Definitions- Large Multimodal Models (LMMs): Big computer programs that can understand and work with different types of information like text, images, and sounds.
- Fine-tuning: Adjusting a model's settings to make it better at a specific task.
- Measurable shift: A noticeable change that can be measured or tracked.
- Self-attention layers: Parts of a model that help it focus on important information within its input data.
- MLP blocks: Components in a model that process and transform data using mathematical operations.
Introduction:
Multimodal models have gained significant attention in recent years due to their ability to process and understand multiple forms of data such as text, images, and videos. These large multimodal models (LMMs) have shown impressive performance on various tasks, but they often require continuous fine-tuning to adapt to new skills or domains. However, this process can lead to the loss of previously learned abilities, also known as "forgetting." In this research paper, the authors aim to address this issue by proposing two simple tuning strategies that allow for effective learning while limiting forgetting.
Methodology:
The researchers conducted sequential fine-tuning on five target skills using three different model families: BERT-based LMMs (BERT-L), GPT-2-based LMMs (GPT-L), and a hybrid model combining both architectures (BERT-GPT-L). They evaluated the general ability of these models on eight held-out benchmarks after each round of narrow fine-tuning. Additionally, they used a counting-bias probe to measure the shift in output token distribution before and after fine-tuning.
Results:
The results showed that there was apparent forgetting on held-out tasks after narrow fine-tuning. However, this loss in performance could partly recover at later stages. The researchers found that most of the shift in performance was driven by late MLP blocks rather than self-attention layers. This behavior was linked to a measurable shift in the output token distribution identified through the counting-bias probe.
Tuning Strategies:
Based on these findings, two simple and robust tuning recipes were proposed: updating only the self-attention projection layers or updating only the MLP Gate&Up layers while freezing the Down projection. These strategies allowed for effective learning while limiting drift across different model families.
Implications:
This study provides valuable insights into the learning and forgetting behavior of LMMs and offers practical recommendations for enhancing model adaptation without sacrificing prior knowledge. By understanding the underlying mechanisms of forgetting, researchers can develop more stable and efficient continuous improvement methods for LMMs. This will ultimately reduce the environmental and financial costs associated with model adaptation.

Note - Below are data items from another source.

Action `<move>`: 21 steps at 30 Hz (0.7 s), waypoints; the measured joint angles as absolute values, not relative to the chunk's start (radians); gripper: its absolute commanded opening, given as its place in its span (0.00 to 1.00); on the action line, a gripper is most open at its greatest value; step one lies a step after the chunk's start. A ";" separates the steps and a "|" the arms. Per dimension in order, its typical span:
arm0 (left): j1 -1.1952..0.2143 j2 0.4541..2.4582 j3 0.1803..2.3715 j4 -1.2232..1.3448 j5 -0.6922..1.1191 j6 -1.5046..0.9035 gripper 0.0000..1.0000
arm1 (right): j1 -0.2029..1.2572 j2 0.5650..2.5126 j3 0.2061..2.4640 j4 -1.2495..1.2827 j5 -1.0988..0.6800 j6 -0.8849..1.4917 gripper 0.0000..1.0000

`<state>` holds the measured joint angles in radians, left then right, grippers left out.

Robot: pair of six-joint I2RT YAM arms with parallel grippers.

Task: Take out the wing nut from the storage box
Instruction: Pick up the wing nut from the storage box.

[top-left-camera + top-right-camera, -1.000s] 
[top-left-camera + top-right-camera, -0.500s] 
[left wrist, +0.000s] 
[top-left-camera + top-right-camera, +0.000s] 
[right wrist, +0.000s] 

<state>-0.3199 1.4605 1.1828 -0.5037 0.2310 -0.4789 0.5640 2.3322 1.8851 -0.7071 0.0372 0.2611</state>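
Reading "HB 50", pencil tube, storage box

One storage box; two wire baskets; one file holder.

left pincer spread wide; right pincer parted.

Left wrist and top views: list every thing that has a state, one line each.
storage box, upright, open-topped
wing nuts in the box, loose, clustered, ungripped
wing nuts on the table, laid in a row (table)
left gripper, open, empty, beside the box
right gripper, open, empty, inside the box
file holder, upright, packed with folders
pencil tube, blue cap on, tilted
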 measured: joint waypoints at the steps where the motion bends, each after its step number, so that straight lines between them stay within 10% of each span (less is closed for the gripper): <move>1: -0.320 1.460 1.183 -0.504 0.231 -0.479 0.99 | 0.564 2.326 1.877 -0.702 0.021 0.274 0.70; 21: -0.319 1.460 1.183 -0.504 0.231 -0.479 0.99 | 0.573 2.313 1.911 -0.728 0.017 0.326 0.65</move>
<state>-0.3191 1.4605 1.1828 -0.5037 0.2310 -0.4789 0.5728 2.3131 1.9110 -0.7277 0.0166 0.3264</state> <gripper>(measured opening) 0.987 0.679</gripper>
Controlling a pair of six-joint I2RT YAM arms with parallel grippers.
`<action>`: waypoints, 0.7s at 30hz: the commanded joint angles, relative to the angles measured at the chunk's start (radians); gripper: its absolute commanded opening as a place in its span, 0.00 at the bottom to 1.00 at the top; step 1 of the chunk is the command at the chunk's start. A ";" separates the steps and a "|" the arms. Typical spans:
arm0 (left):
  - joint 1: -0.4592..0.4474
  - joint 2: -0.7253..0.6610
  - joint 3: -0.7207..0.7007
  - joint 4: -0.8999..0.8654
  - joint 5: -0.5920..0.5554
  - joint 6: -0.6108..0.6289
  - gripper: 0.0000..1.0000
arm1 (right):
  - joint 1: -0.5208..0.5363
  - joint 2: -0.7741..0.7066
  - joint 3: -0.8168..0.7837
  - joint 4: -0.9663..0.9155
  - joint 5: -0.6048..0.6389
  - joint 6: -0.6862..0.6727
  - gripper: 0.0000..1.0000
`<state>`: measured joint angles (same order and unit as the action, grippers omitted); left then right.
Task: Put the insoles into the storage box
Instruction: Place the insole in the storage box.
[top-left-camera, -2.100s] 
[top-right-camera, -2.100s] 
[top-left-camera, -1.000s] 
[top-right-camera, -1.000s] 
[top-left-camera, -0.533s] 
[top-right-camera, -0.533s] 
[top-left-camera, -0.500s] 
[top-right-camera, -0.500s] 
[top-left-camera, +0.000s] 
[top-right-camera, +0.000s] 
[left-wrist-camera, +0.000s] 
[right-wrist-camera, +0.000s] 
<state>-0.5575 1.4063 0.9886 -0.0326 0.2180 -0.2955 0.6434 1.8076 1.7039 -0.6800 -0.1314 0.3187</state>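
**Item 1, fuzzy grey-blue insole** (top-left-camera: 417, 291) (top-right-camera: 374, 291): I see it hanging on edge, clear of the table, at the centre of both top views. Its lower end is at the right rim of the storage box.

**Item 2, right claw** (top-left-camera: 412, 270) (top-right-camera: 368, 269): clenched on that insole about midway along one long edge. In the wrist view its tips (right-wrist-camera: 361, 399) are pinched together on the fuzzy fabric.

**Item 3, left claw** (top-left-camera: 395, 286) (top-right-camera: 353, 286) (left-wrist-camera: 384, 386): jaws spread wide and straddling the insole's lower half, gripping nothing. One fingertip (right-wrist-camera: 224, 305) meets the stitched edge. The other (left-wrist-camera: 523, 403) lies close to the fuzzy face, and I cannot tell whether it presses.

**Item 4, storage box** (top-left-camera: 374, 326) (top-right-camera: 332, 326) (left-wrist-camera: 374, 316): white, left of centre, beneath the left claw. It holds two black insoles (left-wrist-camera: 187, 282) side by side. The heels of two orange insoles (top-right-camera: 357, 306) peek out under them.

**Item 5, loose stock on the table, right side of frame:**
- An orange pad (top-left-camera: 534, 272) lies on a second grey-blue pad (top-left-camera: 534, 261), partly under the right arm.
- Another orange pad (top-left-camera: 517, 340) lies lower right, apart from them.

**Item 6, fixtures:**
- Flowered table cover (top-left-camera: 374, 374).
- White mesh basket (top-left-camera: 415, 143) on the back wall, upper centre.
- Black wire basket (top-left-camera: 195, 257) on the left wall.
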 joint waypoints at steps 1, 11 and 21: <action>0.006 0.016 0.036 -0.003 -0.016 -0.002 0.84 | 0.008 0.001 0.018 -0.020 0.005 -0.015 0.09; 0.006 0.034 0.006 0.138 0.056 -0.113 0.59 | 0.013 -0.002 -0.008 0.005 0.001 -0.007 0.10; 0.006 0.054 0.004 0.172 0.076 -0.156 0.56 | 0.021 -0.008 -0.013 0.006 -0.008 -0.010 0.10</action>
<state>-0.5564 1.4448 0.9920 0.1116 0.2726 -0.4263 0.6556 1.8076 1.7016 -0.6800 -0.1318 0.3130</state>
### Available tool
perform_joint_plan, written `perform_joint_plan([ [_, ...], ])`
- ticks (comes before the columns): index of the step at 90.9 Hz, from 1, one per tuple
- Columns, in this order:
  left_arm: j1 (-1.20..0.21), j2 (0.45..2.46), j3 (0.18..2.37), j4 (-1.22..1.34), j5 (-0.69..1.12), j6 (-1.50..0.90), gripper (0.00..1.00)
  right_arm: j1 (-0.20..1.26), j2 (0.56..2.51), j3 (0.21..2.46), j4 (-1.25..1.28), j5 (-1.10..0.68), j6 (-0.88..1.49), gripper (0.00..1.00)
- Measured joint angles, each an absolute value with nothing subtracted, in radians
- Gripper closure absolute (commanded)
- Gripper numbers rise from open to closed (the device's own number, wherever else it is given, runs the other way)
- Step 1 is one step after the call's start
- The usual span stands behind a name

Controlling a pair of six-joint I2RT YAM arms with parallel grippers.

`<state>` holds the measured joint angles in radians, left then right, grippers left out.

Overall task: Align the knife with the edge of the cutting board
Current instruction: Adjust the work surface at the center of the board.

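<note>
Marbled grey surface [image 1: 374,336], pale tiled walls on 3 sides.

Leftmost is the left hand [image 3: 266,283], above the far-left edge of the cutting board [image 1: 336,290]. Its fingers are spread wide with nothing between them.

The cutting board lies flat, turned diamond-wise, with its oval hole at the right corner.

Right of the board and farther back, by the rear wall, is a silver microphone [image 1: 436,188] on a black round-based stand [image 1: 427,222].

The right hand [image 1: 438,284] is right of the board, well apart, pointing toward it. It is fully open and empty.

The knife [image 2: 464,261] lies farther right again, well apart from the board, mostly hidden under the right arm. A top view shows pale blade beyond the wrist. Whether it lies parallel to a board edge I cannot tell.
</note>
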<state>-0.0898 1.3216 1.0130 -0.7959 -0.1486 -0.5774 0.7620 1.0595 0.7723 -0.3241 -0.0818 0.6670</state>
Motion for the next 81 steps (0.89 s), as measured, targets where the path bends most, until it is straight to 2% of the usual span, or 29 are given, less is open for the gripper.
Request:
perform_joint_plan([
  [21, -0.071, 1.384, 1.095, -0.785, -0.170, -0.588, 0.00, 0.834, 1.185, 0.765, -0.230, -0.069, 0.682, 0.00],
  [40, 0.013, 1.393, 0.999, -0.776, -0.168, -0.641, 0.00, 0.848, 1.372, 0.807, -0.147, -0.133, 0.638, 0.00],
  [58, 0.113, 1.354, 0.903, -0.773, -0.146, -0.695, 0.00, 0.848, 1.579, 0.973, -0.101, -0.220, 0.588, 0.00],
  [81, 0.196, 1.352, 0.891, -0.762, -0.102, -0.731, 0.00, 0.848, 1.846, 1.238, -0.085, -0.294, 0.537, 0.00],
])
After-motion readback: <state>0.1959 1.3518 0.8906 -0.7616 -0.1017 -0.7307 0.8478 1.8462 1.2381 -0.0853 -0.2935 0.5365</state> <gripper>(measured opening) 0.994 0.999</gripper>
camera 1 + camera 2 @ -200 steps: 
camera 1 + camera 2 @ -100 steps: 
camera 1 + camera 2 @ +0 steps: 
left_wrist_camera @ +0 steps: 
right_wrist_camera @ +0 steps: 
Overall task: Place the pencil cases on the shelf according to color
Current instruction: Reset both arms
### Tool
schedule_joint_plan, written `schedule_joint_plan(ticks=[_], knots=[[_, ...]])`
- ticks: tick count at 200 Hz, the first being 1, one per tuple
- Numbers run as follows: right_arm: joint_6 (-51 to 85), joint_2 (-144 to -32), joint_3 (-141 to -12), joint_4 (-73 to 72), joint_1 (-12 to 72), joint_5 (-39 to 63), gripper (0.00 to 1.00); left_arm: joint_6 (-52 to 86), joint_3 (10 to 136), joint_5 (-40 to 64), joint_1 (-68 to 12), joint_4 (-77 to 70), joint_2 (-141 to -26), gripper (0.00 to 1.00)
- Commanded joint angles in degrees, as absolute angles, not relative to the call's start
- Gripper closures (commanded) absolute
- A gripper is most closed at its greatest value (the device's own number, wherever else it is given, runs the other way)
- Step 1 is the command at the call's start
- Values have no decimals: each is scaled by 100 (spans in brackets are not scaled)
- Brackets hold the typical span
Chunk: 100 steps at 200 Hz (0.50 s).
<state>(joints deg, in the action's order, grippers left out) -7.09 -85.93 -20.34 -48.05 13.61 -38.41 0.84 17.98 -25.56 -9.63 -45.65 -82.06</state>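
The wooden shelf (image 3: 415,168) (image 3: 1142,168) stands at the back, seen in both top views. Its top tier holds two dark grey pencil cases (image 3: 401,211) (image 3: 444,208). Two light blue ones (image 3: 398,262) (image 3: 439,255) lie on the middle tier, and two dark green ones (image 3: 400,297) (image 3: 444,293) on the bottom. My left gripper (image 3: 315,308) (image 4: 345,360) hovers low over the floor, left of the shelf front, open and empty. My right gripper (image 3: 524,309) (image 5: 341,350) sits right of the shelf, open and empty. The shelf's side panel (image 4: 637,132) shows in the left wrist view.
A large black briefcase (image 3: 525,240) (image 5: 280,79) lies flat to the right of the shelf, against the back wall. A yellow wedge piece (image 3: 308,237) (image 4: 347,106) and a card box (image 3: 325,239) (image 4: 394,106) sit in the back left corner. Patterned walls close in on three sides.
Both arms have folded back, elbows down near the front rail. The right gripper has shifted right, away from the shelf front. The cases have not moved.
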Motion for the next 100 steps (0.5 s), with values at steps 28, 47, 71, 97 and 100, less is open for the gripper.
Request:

Limitations and Future Research:
The study acknowledges limitations such as resource constraints and the need for further exploration with larger models and additional modalities like audio. The authors also suggest future research in areas such as alternative architectures, longer sequences, privacy leakage, safety considerations, and societal impacts to gain a deeper understanding of LMMs' behavior.
Conclusion:
In conclusion, this research paper sheds light on the learning and forgetting behavior of large multimodal models. The proposed tuning strategies offer practical solutions to enhance model adaptation without sacrificing prior knowledge. This work has important implications for the continuous improvement of LMMs and sets a foundation for future research in this area. With further advancements in this field, we can expect more robust and efficient multimodal models that can adapt to new skills while retaining their previous abilities.